> **What to work on**
The answer must be every line below that contains the string "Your".

> **Input records**
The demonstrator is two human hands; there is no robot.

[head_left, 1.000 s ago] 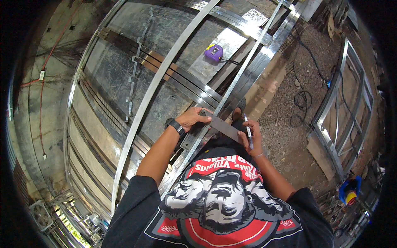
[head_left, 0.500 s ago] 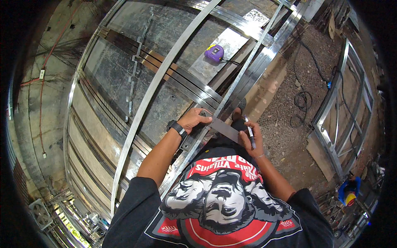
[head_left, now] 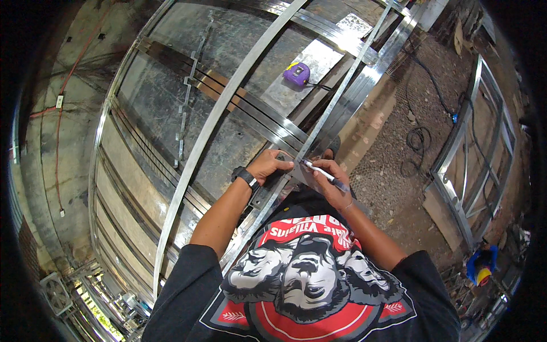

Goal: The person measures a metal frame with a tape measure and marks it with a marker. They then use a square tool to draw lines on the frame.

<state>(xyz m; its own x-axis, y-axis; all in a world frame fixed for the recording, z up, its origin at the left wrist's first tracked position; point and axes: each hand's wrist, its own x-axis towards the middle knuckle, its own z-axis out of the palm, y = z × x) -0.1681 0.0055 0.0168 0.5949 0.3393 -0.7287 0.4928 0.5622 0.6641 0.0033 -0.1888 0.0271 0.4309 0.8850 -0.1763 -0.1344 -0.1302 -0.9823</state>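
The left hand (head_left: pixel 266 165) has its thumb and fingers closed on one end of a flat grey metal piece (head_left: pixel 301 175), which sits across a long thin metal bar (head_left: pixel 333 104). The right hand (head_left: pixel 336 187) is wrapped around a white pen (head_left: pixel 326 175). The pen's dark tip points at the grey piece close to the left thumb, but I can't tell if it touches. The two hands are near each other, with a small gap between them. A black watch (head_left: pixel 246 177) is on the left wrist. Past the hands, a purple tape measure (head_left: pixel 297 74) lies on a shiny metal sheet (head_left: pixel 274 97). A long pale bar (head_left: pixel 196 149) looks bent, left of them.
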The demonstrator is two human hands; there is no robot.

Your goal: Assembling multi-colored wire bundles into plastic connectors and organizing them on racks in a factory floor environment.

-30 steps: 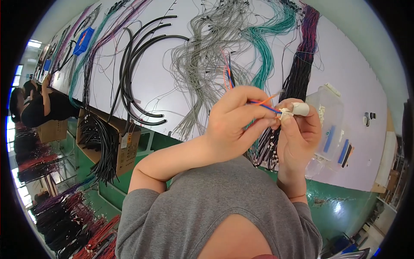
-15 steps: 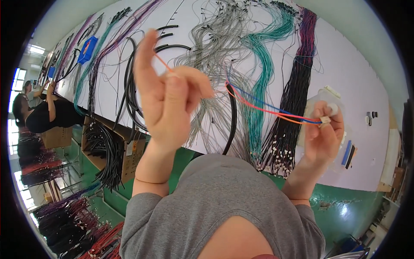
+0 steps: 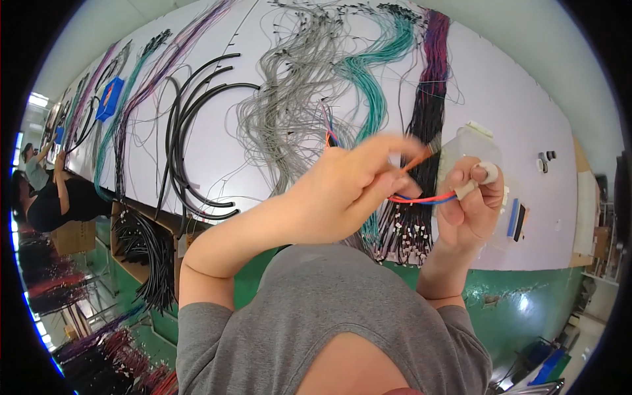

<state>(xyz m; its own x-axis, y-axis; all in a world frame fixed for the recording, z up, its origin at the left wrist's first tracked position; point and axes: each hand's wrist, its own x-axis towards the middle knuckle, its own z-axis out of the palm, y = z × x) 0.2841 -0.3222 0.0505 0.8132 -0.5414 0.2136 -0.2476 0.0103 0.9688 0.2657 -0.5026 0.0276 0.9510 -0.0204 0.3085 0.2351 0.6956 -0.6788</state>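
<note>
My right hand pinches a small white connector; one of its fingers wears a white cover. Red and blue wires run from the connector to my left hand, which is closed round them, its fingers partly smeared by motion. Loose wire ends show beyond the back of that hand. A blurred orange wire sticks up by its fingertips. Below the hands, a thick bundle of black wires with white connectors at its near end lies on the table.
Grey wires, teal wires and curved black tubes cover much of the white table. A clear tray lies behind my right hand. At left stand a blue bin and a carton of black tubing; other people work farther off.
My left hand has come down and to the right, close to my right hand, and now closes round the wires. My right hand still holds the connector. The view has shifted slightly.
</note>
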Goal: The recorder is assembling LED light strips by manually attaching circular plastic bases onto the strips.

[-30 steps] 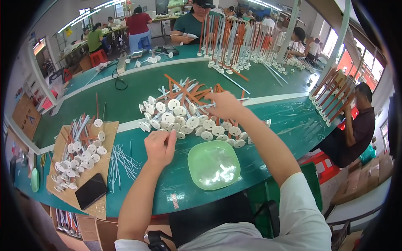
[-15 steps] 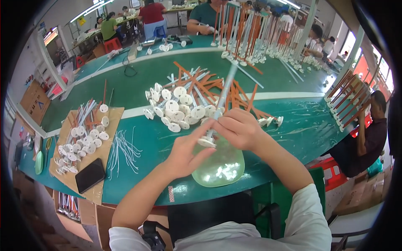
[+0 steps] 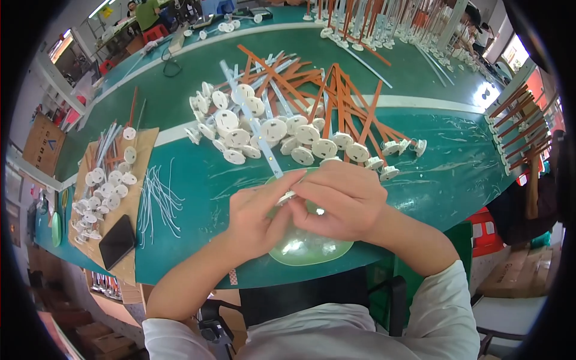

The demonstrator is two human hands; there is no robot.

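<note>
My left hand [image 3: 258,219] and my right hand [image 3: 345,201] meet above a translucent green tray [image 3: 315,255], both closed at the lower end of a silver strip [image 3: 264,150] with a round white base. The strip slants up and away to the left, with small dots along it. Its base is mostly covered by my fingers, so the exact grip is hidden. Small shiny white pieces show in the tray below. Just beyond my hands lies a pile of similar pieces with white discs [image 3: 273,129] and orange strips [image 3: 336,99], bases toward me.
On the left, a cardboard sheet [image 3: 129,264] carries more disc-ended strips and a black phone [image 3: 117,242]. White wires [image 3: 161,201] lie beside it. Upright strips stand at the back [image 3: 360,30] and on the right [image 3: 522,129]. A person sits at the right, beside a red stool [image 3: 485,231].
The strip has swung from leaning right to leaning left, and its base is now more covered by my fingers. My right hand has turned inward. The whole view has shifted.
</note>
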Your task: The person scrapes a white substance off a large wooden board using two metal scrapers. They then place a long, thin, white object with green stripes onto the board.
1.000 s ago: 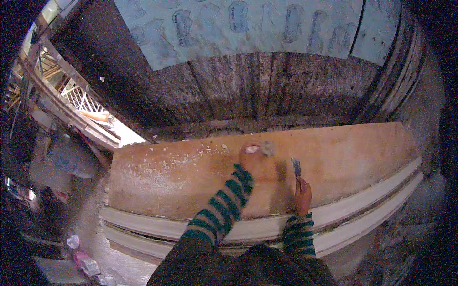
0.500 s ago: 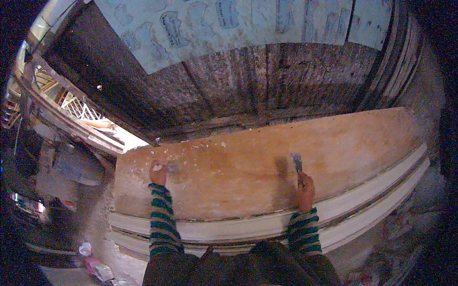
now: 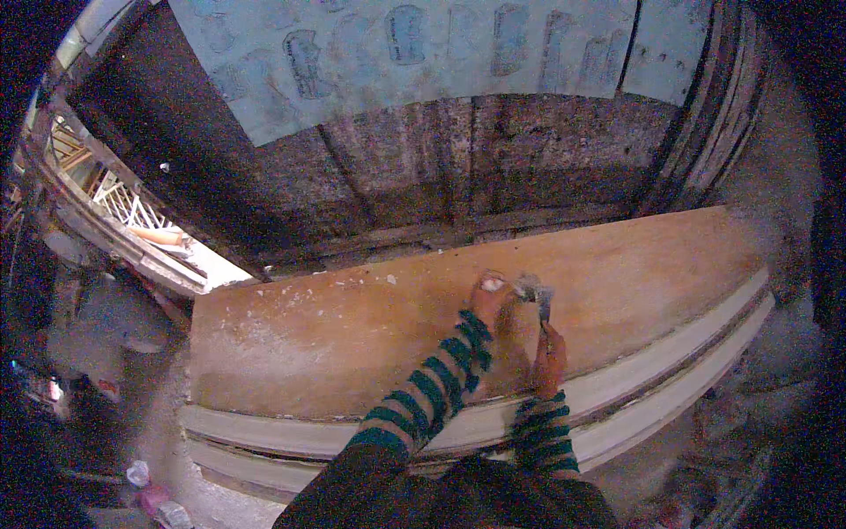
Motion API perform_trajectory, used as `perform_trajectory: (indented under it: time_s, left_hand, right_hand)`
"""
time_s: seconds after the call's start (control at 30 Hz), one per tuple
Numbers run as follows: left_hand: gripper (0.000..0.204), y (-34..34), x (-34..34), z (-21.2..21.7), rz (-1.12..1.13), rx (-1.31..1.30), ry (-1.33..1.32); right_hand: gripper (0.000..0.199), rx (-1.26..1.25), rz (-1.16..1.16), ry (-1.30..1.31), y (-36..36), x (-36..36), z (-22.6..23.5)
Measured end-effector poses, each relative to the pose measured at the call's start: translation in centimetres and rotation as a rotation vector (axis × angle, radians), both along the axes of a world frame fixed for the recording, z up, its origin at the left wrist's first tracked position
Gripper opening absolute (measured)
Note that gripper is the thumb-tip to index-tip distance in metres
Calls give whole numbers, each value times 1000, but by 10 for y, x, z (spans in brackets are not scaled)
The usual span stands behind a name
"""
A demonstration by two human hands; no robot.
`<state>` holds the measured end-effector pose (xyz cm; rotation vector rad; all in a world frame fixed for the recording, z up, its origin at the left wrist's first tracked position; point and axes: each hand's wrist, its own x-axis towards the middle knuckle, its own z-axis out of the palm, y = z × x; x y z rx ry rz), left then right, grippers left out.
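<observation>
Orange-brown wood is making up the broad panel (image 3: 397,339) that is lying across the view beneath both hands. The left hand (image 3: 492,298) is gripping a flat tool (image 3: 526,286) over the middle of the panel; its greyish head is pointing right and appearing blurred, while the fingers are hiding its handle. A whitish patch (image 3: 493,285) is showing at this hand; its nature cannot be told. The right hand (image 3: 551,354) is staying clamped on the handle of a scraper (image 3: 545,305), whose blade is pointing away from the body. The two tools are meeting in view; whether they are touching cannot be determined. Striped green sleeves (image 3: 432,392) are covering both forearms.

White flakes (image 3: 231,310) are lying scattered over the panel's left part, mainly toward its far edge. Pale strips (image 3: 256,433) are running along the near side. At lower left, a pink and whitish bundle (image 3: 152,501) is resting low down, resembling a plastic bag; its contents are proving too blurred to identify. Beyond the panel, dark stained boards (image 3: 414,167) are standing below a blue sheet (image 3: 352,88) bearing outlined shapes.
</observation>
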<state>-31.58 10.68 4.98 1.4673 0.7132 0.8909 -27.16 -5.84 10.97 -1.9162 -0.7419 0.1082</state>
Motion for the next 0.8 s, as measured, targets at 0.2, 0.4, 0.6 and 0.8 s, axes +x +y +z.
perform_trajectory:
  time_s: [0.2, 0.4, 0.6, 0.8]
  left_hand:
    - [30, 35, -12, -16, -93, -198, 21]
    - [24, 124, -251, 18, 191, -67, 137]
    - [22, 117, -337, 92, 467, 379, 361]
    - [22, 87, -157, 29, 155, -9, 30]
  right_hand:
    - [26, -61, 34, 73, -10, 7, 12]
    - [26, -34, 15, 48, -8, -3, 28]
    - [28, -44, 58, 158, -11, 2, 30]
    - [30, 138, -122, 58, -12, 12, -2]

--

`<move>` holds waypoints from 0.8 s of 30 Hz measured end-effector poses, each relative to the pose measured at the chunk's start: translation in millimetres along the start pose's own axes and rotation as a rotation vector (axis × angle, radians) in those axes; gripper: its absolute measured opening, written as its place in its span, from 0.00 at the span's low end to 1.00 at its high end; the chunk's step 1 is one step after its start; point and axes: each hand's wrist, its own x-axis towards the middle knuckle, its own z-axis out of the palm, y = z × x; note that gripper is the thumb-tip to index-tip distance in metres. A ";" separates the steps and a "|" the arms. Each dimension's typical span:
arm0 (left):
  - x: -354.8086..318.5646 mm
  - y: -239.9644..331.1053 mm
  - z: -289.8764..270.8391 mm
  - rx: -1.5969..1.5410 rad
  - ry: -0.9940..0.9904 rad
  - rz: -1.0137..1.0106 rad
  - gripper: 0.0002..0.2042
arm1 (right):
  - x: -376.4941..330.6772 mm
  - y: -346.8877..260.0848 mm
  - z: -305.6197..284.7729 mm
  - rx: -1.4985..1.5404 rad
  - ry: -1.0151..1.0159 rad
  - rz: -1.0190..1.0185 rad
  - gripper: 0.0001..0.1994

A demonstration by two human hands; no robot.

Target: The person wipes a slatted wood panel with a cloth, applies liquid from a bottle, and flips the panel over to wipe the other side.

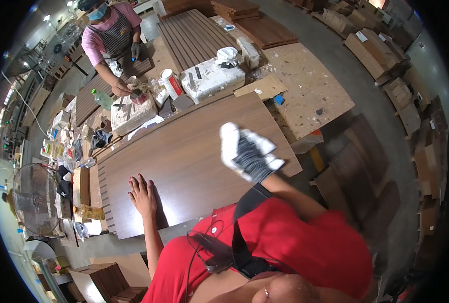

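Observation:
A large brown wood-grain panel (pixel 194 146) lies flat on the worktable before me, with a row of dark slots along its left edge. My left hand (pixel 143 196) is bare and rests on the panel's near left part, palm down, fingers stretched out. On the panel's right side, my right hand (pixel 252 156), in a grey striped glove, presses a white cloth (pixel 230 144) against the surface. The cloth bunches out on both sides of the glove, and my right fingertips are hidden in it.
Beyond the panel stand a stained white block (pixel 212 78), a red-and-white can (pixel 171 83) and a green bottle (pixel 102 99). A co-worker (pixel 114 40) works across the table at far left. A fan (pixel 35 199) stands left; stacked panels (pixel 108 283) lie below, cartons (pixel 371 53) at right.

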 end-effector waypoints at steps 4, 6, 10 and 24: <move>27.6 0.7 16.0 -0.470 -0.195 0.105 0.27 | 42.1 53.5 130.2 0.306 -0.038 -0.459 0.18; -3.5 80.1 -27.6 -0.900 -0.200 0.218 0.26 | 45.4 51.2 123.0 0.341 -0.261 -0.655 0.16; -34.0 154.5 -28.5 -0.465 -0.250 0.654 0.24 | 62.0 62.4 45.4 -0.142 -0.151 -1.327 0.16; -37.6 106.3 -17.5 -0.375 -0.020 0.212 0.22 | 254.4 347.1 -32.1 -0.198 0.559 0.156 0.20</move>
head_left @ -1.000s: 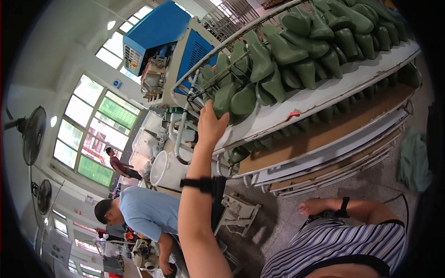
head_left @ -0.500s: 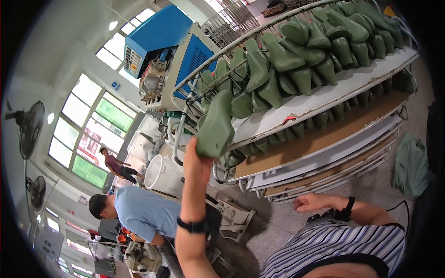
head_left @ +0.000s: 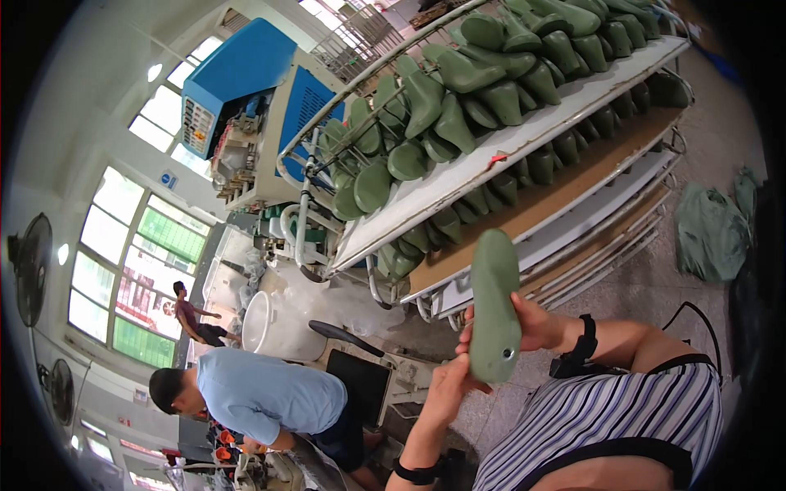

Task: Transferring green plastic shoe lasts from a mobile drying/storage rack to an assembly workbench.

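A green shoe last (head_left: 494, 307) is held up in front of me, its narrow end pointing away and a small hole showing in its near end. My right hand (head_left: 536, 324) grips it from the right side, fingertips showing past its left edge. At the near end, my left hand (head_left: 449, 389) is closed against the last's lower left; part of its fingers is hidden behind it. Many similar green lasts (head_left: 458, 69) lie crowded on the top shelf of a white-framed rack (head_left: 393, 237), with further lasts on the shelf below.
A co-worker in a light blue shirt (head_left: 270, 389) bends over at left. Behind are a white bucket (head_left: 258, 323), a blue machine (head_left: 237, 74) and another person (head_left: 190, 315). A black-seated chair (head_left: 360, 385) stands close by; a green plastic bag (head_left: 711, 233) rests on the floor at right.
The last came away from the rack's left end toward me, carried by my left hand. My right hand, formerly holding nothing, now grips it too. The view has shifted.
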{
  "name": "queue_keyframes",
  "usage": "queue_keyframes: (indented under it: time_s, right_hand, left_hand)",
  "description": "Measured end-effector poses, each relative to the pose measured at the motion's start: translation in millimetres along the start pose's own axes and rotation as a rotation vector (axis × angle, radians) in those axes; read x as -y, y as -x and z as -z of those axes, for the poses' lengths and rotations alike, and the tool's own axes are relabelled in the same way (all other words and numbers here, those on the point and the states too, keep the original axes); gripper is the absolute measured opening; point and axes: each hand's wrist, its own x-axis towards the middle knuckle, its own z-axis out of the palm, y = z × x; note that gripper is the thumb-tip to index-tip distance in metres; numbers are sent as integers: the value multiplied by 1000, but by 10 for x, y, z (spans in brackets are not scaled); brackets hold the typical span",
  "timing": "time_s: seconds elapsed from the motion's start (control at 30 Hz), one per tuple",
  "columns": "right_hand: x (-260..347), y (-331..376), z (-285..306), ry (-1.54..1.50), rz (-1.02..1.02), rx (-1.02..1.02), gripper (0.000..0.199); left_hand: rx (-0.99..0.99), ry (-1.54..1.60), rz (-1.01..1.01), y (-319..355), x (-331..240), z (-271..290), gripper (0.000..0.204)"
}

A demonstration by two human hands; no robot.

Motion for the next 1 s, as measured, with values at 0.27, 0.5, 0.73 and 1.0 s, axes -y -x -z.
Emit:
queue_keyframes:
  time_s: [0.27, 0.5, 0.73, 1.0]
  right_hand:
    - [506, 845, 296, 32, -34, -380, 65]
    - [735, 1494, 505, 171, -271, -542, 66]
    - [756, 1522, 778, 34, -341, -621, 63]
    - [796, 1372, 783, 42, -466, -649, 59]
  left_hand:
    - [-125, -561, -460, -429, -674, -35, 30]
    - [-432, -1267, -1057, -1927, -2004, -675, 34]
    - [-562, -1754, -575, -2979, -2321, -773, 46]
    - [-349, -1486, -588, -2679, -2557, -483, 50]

> **Reply**
Your goal: Assembling multi-colored wire bundles into plastic connectors and organizing them on racks in a factory floor environment.
Your task: The person scrapes a white substance off a large wooden board using two metal scrapers. They then place a long, thin, white object with green stripes onto the board.

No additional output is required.